- **WORK INSTRUCTIONS**:
Only the lines from the line containing "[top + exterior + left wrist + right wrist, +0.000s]" to the end of the records, both included, belong in the answer, copied exactly.

- **INPUT DATA**:
---*---

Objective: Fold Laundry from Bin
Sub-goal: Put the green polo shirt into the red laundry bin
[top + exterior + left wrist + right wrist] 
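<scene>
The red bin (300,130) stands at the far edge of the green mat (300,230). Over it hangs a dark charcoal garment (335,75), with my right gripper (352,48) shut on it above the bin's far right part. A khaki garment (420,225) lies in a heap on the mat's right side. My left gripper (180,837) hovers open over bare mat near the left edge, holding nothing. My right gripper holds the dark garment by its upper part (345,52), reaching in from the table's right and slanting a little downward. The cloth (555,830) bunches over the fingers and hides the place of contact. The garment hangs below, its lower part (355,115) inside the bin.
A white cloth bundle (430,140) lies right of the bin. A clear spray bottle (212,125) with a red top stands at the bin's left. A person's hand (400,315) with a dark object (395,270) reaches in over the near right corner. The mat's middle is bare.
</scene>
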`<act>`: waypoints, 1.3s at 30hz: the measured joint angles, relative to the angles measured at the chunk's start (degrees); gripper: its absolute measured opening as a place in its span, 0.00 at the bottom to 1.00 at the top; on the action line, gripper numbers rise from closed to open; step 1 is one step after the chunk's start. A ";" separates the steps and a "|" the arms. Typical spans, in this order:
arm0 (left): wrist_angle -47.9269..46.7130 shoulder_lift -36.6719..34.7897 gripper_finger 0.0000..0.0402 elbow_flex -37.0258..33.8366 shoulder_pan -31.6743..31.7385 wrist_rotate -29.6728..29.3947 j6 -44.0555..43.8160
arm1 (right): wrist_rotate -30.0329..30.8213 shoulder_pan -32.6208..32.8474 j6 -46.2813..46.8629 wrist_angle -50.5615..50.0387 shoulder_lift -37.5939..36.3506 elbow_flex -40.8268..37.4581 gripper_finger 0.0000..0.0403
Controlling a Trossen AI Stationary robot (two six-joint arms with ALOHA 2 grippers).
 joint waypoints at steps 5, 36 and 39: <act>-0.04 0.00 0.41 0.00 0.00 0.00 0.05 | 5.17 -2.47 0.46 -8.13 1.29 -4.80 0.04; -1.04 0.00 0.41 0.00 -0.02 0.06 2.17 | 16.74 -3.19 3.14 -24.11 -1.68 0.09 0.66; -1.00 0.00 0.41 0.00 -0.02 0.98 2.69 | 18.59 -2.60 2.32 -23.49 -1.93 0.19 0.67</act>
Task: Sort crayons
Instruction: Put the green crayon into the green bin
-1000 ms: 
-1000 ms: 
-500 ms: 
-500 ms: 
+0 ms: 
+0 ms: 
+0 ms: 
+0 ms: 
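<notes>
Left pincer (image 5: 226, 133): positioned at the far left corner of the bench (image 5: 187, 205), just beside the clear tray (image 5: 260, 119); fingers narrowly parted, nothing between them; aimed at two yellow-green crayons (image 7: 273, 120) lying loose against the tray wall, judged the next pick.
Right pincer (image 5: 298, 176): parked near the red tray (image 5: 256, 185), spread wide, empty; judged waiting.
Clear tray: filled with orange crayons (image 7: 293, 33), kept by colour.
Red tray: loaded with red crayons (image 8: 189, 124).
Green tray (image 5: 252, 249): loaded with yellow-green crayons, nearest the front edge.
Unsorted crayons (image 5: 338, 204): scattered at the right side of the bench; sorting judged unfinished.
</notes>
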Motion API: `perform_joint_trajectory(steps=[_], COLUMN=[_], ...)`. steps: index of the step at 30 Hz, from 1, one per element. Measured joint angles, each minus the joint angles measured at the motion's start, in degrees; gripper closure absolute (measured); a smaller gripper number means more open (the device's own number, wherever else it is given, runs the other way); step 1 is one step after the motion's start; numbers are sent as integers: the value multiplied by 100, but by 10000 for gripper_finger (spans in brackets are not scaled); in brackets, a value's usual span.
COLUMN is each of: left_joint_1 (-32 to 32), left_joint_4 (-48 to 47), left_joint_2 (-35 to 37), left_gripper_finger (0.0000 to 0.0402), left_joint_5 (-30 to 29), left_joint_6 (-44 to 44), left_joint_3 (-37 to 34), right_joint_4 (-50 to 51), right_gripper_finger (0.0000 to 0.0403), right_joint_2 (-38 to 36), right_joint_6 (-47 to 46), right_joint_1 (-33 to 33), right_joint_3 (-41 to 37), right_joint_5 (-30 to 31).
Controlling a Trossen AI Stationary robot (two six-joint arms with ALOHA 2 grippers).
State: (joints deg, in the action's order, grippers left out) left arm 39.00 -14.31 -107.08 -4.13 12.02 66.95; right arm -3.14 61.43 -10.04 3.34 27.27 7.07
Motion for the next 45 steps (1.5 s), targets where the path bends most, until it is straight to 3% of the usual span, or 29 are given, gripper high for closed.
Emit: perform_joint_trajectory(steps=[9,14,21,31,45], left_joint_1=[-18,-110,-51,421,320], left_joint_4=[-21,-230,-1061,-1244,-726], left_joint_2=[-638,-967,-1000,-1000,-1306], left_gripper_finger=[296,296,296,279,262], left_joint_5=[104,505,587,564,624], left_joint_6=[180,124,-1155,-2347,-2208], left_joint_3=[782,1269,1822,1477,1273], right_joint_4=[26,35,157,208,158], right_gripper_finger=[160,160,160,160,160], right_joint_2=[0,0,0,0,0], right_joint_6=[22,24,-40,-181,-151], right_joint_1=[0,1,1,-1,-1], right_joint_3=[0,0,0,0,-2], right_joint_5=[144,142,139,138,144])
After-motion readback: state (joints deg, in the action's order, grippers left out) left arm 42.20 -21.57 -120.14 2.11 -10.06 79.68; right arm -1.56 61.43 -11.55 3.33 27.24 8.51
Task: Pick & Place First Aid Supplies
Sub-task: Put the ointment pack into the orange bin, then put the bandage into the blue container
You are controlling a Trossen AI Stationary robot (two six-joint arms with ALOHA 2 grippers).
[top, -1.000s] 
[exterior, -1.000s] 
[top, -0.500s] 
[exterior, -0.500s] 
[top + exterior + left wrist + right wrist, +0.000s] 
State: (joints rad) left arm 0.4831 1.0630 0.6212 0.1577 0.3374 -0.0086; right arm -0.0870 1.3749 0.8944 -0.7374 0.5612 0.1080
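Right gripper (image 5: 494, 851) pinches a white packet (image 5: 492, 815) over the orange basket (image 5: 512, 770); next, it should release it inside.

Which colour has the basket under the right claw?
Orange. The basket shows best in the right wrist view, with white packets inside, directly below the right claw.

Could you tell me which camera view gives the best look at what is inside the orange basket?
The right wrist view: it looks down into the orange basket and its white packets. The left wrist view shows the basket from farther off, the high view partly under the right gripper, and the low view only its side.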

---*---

- **SOLUTION**:
[top + exterior + left wrist + right wrist, +0.000s] 
State: (joints rad) left arm 0.4831 1.0630 0.6212 0.1577 0.3374 -0.0086; right arm -0.0870 1.3749 0.8944 -0.7374 0.5612 0.1080
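Right gripper (image 5: 494, 851) pinches a white packet (image 5: 492, 815) over the orange basket (image 5: 512, 770); next, it should release it inside.

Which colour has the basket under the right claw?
Orange. The basket shows best in the right wrist view, with white packets inside, directly below the right claw.

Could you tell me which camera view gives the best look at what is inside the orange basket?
The right wrist view: it looks down into the orange basket and its white packets. The left wrist view shows the basket from farther off, the high view partly under the right gripper, and the low view only its side.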

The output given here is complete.